*Instructions for the task:* Copy the data exactly from the line that contains "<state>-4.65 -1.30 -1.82" through the line that contains "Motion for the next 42", keeping both end lines and leaving out everything else.

*Given records:*
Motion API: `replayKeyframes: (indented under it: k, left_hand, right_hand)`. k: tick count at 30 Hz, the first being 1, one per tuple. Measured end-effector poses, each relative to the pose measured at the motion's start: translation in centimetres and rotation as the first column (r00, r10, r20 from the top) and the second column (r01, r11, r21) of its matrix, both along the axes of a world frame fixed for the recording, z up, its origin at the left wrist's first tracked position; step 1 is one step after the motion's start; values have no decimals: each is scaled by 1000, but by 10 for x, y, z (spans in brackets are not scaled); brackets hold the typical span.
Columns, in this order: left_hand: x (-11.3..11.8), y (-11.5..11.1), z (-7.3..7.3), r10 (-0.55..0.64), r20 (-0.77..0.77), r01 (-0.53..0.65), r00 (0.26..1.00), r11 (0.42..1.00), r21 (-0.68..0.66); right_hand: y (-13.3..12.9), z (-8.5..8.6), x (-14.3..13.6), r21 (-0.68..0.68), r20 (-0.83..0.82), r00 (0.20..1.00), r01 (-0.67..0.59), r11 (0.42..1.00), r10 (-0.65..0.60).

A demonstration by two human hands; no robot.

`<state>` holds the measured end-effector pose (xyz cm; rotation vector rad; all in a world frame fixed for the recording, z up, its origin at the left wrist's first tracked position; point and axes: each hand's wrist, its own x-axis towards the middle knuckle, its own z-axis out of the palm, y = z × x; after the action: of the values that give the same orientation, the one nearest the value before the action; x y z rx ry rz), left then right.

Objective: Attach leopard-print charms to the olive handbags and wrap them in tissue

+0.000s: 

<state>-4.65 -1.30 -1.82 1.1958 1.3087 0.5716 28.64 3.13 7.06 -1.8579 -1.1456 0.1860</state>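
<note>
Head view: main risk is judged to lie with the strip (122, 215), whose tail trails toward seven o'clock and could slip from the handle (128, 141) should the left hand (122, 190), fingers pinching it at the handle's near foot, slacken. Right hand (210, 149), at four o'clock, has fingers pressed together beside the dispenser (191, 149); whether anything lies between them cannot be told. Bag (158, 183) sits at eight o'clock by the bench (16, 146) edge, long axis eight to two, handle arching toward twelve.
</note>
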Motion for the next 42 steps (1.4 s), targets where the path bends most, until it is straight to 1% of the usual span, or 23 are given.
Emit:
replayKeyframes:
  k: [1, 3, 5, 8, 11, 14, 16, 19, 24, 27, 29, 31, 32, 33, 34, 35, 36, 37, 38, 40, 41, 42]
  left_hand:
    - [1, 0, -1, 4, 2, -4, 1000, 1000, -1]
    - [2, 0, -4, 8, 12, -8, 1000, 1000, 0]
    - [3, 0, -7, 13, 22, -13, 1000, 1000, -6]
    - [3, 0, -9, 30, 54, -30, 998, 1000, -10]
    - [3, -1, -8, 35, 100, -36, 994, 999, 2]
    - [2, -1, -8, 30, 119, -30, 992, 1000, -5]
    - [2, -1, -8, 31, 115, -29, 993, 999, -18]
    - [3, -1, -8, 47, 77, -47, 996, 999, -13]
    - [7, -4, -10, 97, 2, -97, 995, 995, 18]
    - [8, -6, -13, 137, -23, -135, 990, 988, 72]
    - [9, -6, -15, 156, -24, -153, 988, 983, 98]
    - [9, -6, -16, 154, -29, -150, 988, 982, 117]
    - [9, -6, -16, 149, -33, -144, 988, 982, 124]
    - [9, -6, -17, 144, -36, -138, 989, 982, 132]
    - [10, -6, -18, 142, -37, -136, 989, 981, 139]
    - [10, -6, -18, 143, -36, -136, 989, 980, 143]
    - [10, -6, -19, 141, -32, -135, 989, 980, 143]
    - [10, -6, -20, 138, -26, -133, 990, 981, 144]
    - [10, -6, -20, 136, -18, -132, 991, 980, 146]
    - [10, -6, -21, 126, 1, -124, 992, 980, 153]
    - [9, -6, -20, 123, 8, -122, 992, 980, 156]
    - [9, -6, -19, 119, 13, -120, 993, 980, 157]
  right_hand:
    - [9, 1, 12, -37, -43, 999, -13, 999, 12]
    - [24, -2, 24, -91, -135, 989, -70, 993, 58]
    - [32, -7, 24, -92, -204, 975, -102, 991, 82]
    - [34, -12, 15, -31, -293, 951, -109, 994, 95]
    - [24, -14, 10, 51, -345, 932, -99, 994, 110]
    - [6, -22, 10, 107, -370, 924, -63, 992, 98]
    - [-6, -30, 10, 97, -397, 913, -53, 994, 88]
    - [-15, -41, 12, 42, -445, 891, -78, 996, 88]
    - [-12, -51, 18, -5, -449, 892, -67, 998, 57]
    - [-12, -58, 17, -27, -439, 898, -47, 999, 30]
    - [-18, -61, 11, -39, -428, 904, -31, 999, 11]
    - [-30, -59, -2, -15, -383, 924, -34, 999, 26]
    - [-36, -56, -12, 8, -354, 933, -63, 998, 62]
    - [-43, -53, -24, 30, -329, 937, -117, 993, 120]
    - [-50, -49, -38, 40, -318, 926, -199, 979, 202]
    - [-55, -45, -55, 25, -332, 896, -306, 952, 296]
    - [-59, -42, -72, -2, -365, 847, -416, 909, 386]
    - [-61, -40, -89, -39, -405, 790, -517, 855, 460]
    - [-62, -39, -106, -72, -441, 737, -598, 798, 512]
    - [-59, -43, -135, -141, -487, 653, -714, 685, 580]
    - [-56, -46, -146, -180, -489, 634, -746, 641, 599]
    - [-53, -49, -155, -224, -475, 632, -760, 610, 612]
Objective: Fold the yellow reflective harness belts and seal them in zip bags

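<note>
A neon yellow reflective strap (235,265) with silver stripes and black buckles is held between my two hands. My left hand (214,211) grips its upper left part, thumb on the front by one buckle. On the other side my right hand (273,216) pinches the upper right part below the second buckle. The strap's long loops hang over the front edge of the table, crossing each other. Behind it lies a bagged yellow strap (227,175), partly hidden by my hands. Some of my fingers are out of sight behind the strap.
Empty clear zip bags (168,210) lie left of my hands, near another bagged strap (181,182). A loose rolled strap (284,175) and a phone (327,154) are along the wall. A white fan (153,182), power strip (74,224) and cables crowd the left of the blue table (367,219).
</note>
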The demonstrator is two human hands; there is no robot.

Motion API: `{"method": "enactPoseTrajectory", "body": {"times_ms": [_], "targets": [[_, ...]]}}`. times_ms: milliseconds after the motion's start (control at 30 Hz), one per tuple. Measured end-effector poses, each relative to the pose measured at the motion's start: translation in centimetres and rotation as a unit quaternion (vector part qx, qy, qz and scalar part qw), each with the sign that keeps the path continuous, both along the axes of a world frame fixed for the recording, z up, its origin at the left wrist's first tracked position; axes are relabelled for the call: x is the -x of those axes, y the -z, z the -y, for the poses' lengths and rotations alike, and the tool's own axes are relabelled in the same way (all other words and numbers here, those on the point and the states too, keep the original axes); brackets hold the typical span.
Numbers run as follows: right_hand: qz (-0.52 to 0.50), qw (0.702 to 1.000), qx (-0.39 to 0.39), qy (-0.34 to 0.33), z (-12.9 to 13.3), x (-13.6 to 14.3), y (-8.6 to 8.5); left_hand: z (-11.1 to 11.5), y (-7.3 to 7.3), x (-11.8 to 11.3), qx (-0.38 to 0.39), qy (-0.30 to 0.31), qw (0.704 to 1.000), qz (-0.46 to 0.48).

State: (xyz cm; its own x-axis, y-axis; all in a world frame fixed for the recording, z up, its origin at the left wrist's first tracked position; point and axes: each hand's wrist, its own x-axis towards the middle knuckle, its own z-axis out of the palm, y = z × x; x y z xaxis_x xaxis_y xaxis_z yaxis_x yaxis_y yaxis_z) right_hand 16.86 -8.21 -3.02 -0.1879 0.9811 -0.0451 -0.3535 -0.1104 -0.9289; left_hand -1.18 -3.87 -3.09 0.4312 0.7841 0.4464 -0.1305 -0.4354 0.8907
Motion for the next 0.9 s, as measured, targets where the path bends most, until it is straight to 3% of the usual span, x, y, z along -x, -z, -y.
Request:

*Expected output:*
<state>-4.65 -1.30 -1.82 1.1958 1.3087 0.5716 28.64 3.13 7.06 -1.8579 -1.1456 0.1860</state>
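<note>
Head view: main risk is judged to lie with the strip (122, 215), whose tail trails toward seven o'clock and could slip from the handle (128, 141) should the left hand (122, 190), fingers pinching it at the handle's near foot, slacken. Right hand (210, 149), at four o'clock, has fingers pressed together beside the dispenser (191, 149); whether anything lies between them cannot be told. Bag (158, 183) sits at eight o'clock by the bench (16, 146) edge, long axis eight to two, handle arching toward twelve.
</note>
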Motion for the next 42 steps (1.4 s), targets where the path bends most, until it is straight to 1% of the usual span, or 23 are given.

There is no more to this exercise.